A poet, Carr has edited several anthologies of writing by women, including the first anthology of Northern Irish women's literature. She has worked to promote the publication of writing by women and members of other underrepresented groups. Carr served as co-editor of the poetry magazine The Honest Ulsterman for 15 years.

== Early life and education ==
Ruth Carr was born in Belfast in 1953. She studied at Queen's University Belfast, Stranmillis University College, and Ulster University.

== Career ==
Carr's work is primarily as a poet and editor. Her poetry has been described as having "sensuous immediacy and moral wit."

She has published three solo poetry collections. Her first, There is a House, was published in 1999, followed by The Airing Cupboard in 2008. Her most recent collection, 2017's Feather and Bone, draws on the lives of Mary Ann McCracken and Dorothy Wordsworth.

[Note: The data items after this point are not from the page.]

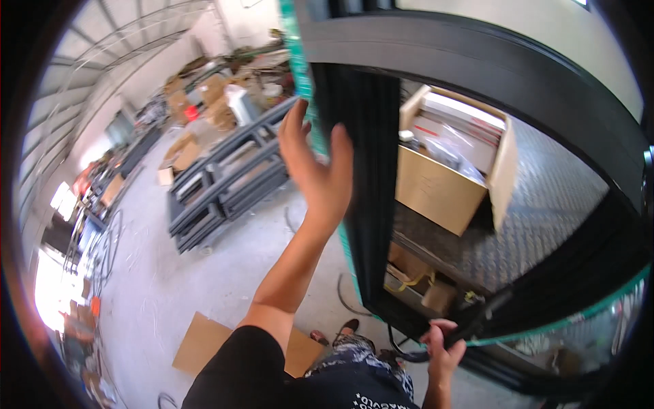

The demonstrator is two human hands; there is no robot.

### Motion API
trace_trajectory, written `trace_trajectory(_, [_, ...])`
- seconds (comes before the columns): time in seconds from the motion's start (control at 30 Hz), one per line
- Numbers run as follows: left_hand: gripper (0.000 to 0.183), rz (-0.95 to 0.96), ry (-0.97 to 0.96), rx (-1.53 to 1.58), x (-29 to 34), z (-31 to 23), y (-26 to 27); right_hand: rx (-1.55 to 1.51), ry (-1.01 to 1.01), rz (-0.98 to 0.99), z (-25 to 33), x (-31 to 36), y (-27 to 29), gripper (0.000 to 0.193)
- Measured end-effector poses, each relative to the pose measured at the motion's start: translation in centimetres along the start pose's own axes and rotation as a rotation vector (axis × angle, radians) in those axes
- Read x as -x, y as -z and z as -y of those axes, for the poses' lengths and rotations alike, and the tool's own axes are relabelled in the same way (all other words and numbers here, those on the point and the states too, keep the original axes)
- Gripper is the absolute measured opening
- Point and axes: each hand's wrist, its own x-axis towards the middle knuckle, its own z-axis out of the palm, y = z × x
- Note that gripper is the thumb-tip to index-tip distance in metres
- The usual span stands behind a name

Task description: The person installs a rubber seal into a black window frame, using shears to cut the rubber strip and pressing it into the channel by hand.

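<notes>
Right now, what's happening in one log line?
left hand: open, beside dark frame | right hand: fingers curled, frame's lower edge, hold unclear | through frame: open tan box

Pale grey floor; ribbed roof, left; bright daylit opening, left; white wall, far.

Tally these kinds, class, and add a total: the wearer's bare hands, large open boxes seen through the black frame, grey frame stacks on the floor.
Bare hands (left hand, right hand): 2
Large open box through the black frame: 1
Grey frame stack: 1
Total: 4
</notes>
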Motion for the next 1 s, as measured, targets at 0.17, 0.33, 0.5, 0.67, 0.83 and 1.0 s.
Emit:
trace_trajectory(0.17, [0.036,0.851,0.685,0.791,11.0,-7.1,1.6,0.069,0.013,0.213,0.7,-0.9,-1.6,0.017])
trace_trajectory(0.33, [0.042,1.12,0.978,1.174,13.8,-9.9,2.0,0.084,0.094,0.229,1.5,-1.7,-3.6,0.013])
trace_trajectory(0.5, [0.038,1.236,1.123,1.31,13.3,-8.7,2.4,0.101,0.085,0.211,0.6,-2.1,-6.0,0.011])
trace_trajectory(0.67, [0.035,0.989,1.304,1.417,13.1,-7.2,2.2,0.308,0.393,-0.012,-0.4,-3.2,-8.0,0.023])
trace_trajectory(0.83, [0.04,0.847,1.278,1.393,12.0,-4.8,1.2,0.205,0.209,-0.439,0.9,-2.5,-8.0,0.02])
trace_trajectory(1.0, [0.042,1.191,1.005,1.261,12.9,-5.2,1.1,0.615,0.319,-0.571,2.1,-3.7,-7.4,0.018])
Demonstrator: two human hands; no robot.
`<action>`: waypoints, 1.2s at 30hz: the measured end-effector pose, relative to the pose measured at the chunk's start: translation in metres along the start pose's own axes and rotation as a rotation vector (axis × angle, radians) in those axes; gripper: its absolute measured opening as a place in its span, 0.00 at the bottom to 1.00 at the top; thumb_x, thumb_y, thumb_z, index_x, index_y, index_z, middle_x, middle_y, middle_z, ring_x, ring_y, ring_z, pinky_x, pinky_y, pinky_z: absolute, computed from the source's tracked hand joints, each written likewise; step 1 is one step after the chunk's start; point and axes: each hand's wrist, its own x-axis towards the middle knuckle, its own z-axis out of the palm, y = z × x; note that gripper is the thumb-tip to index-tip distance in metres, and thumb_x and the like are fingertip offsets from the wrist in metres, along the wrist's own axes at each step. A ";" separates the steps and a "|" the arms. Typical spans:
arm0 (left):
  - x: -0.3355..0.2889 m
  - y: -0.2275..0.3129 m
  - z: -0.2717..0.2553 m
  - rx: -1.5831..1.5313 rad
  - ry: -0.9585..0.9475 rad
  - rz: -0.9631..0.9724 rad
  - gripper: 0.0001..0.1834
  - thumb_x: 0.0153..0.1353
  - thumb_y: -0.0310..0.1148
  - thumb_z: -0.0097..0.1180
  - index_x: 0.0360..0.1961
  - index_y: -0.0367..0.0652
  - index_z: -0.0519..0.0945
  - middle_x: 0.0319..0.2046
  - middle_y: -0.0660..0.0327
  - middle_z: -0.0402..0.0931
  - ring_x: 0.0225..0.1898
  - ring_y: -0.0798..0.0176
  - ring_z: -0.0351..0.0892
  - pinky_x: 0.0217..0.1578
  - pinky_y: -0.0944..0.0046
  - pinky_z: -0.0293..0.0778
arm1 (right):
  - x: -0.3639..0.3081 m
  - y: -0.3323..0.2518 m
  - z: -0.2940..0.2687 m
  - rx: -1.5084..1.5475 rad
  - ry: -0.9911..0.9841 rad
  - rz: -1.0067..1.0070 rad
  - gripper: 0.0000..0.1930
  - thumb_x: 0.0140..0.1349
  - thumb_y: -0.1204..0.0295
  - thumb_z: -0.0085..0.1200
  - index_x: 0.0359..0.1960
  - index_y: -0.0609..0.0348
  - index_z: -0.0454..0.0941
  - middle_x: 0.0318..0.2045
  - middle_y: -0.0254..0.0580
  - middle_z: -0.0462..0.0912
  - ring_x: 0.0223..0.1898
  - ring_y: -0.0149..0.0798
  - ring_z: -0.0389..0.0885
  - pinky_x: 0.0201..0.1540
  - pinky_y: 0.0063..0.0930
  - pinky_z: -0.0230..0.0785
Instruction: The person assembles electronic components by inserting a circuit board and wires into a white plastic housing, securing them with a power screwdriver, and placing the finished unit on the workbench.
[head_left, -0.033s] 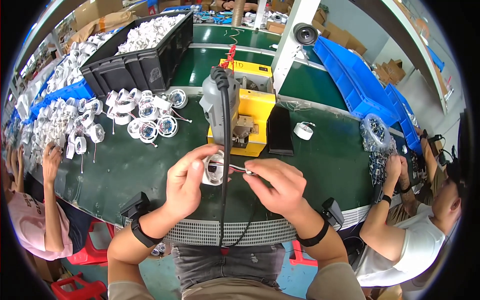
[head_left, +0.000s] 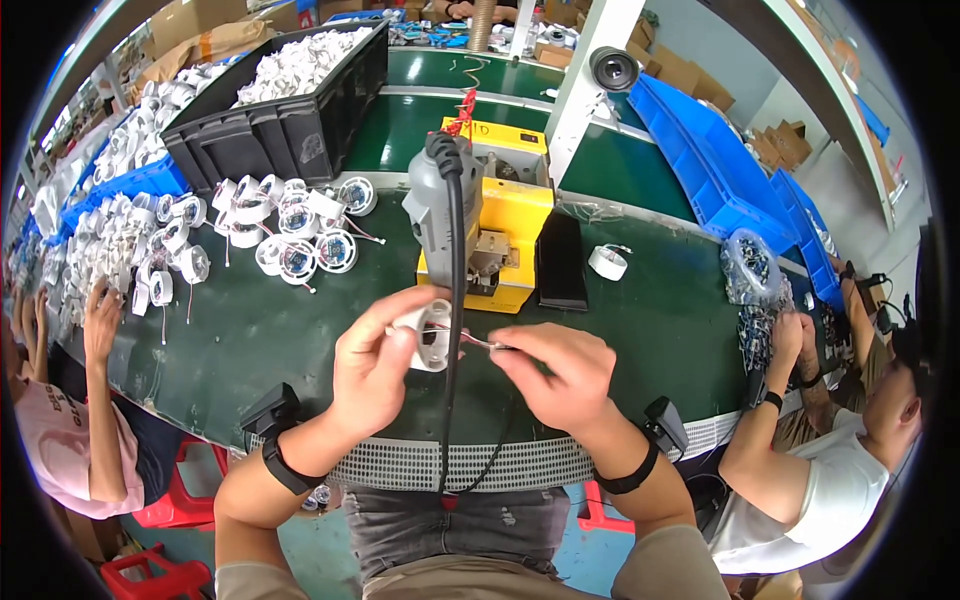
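My left hand (head_left: 372, 362) grips a small round white plastic housing (head_left: 414, 320), thumb and fingers on its side, with its opening turned toward the right. Thin wires (head_left: 474, 342) run out of the housing to my right hand (head_left: 562, 372), which pinches their end between thumb and forefinger. A small connector seems to sit in that pinch, mostly hidden. The black cable (head_left: 453, 270) of a grey handheld tool (head_left: 428, 205) hangs in front of the housing and covers part of it. Just behind my hands stands a yellow bench machine (head_left: 515, 215).
Several white housings with wires (head_left: 297, 258) lie to the left, before a black crate (head_left: 250, 145). One white piece (head_left: 608, 262) rests to the right, near a black block (head_left: 561, 262). Blue bins (head_left: 705, 150) stand farther right. Co-workers' hands (head_left: 102, 318) work at both sides.
The housing in my left hand has turned slightly, showing more of its outer side. My right fingers have shifted a little with the wire end still pinched.
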 end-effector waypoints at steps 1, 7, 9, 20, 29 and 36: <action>0.001 -0.001 0.002 0.078 0.010 0.084 0.30 0.67 0.48 0.48 0.61 0.38 0.61 0.54 0.43 0.68 0.44 0.48 0.80 0.44 0.53 0.79 | -0.001 -0.004 -0.002 0.004 -0.005 -0.001 0.08 0.49 0.83 0.64 0.33 0.67 0.80 0.28 0.47 0.83 0.25 0.37 0.83 0.24 0.24 0.74; 0.003 0.001 0.007 -0.082 -0.130 -0.125 0.31 0.65 0.49 0.52 0.60 0.35 0.66 0.60 0.50 0.67 0.56 0.60 0.72 0.56 0.59 0.68 | -0.007 -0.004 0.007 0.561 -0.088 0.488 0.09 0.57 0.81 0.60 0.40 0.68 0.80 0.36 0.45 0.82 0.27 0.29 0.81 0.29 0.18 0.75; 0.002 -0.001 0.008 -0.094 -0.181 -0.170 0.32 0.66 0.49 0.51 0.61 0.35 0.65 0.59 0.51 0.67 0.58 0.58 0.70 0.58 0.57 0.66 | -0.004 -0.009 0.007 0.517 -0.109 0.527 0.10 0.55 0.82 0.60 0.40 0.68 0.81 0.36 0.46 0.82 0.28 0.32 0.82 0.30 0.21 0.75; -0.001 -0.003 0.011 0.017 -0.319 -0.107 0.31 0.73 0.41 0.34 0.69 0.38 0.43 0.67 0.53 0.53 0.66 0.58 0.56 0.64 0.60 0.53 | -0.016 -0.003 0.021 0.232 0.011 0.347 0.15 0.48 0.84 0.65 0.39 0.63 0.81 0.41 0.43 0.76 0.42 0.38 0.78 0.45 0.29 0.73; 0.002 0.001 0.008 0.231 -0.215 -0.235 0.27 0.68 0.28 0.44 0.66 0.37 0.56 0.50 0.58 0.70 0.50 0.69 0.71 0.51 0.65 0.70 | -0.016 0.008 0.024 0.480 -0.031 0.570 0.15 0.52 0.83 0.61 0.43 0.66 0.78 0.43 0.43 0.78 0.42 0.35 0.81 0.38 0.25 0.78; 0.010 -0.003 0.002 -0.113 -0.194 -0.516 0.18 0.67 0.24 0.44 0.58 0.37 0.66 0.44 0.61 0.73 0.41 0.71 0.76 0.45 0.65 0.80 | 0.001 0.017 0.022 0.089 0.012 0.367 0.21 0.53 0.82 0.61 0.50 0.67 0.73 0.41 0.43 0.80 0.43 0.36 0.79 0.47 0.27 0.72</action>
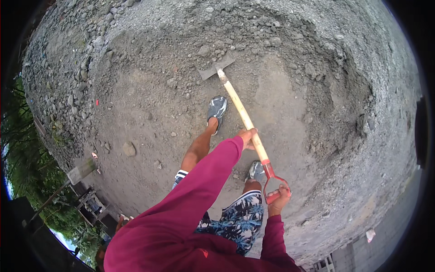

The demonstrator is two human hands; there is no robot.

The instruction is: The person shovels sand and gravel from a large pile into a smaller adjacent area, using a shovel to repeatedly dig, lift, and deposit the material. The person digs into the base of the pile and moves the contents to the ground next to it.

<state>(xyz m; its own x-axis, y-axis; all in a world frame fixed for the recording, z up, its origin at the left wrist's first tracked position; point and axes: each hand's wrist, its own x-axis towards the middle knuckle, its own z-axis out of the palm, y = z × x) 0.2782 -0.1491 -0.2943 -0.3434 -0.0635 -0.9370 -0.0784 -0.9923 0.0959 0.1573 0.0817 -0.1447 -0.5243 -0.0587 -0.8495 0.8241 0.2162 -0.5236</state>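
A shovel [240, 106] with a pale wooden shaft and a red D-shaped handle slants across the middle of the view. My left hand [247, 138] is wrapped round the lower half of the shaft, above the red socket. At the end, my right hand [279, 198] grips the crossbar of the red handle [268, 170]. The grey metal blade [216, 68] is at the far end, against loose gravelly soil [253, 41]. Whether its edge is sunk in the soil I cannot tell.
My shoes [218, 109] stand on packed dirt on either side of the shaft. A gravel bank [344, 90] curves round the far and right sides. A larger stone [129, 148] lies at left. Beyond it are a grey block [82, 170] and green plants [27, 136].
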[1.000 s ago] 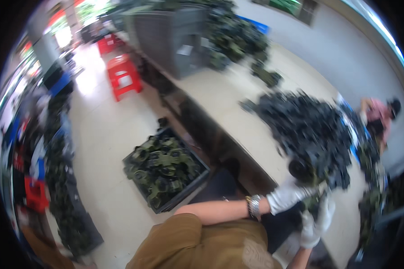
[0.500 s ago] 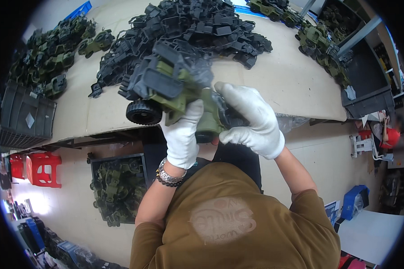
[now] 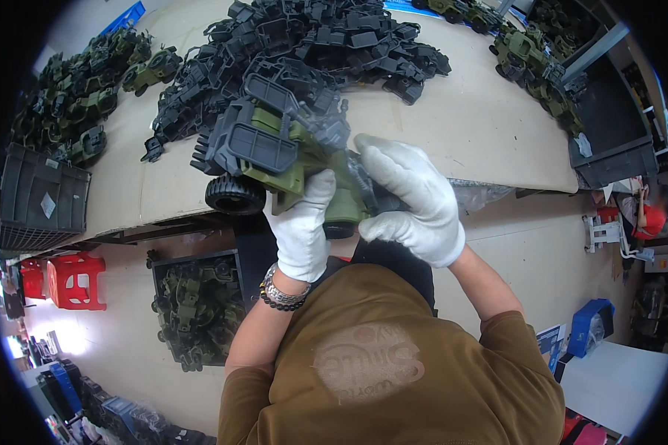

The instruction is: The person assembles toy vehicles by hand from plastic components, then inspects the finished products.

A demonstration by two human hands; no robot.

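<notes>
A green toy military truck [image 3: 282, 178] with dark grey plastic parts and a black wheel is held up over the table's front edge. Gloved in white, my left hand [image 3: 304, 222] wraps round its underside near the middle. My right hand [image 3: 416, 200], also gloved, curves round the truck's right end, thumb below and fingers above, closed on a dark part there. The palm hides most of that end. Beyond the truck a big heap of dark grey plastic toy parts [image 3: 334, 44] lies on the table [image 3: 490, 126].
Green toy vehicles pile up at the left [image 3: 74, 89] and the right [image 3: 534, 74] of the table. Grey crates [image 3: 44, 200] stand on both sides. Below the table, a bin [image 3: 200, 311] holds more green toys. A red stool [image 3: 78, 282] stands left; another person [image 3: 649, 215] sits far right.
The truck, blurred before, is now steadier and sits slightly further left. Both hands keep their hold with little movement. The whole view has shifted slightly.
</notes>
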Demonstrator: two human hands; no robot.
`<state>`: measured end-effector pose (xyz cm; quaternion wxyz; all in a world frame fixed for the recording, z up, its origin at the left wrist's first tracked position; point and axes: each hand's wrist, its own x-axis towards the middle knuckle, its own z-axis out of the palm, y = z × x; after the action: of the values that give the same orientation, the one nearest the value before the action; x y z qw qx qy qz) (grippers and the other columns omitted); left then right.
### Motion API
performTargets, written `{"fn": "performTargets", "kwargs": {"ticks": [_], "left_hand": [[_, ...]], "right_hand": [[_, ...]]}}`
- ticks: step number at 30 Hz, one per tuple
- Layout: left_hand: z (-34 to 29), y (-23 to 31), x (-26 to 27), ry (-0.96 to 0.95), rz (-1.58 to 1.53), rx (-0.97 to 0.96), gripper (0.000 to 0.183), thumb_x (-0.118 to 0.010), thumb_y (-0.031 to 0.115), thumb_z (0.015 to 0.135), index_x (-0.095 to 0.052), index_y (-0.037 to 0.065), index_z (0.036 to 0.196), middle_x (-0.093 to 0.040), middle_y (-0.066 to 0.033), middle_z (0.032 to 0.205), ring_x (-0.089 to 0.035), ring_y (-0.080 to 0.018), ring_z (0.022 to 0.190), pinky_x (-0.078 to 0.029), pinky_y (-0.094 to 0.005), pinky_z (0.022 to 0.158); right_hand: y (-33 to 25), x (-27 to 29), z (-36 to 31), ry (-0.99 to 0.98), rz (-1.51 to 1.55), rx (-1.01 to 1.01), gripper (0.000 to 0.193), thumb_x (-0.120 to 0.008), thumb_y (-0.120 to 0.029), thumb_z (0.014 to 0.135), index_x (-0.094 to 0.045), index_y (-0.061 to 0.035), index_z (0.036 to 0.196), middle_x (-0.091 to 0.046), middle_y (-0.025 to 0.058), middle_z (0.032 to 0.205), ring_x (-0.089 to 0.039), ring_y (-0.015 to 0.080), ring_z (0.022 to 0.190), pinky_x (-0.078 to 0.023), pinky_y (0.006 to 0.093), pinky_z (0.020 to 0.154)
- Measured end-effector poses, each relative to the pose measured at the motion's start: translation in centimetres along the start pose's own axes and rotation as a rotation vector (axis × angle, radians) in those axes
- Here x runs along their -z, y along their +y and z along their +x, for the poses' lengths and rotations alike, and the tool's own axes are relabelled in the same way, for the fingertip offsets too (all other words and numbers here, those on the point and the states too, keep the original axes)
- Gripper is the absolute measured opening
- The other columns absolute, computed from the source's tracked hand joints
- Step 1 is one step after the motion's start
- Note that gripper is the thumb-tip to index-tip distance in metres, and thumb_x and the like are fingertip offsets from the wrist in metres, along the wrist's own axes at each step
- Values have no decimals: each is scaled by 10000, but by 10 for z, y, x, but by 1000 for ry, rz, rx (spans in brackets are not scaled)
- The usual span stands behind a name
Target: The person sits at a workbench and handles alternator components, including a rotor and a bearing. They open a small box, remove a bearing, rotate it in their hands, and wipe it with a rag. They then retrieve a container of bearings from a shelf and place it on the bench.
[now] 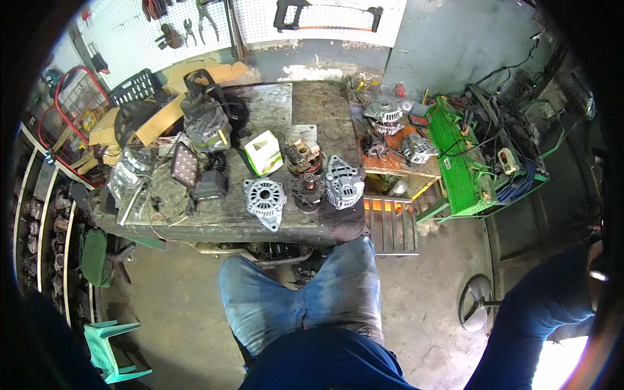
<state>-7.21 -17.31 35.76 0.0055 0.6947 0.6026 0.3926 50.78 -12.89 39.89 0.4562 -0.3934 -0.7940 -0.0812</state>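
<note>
Silver housings point(345, 184) on the desk point(270, 99); both grips out of view.
Whether either grip is apart or together, I cannot tell. Left of the right grip's sleeve point(536, 305) are blue jeans point(344, 286); farther forward, two housings flank a dark cylindrical part point(307, 196), a green-and-white box point(262, 155) behind the left one.

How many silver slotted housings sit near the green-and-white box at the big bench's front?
2: left housing, in front of the box; right housing, past the dark round part. Clutter may hide others.
</note>
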Motion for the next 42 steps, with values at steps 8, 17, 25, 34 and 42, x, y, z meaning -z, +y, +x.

In 1985, Carr edited the seminal anthology The Female Line, the first literary anthology of work by Northern Irish women writers. Initial funding for the book, which was published by the Northern Ireland Women's Rights Movement, came from the Equal Opportunities Commission, as well as local trade unions. Alongside established authors, several of the women whose work was included in the collection had never been published before. The anthology sold out within a month of its first printing, and it was revived in 2016 in a digital format.

Carr also contributed to 2002's The Field Day Anthology of Irish Writing, editing the section on contemporary women's fiction. She became a founding member of the Word of Mouth women's poetry collective in 1991, and she co-edited its 1996 anthology Word of Mouth: Poems. In 2020, she co-edited the anthology Her Other Language: Northern Irish Women Writers Address Domestic Violence and Abuse with Natasha Cuddington.

She served for 15 years as co-editor of the literary magazine The Honest Ulsterman. In 2003, she oversaw production of its final print issue, which honoured the late poet and Honest Ulsterman founding editor James Simmons.

In 2017, her work was included in the collection Female Lines, a spiritual successor to her 1985 anthology, edited by Linda Anderson and Dawn Miranda Sherratt-Bado. In 2021, she was featured in the anthology Look! It’s A Woman Writer!: Irish Literary Feminisms 1970–2020.

Carr, who lives in Belfast, has also worked as an educator, specializing in adult literacy.

== Personal life ==
Carr was previously married to record store owner Terri Hooley, with whom she had her elder daughter.

== Selected works ==

- The Female Line (editor, 1985)
- There Is a House (1999)
- The Airing Cupboard (2008)
- Feather and Bone (2017)
- Her Other Language (co-editor, 2020)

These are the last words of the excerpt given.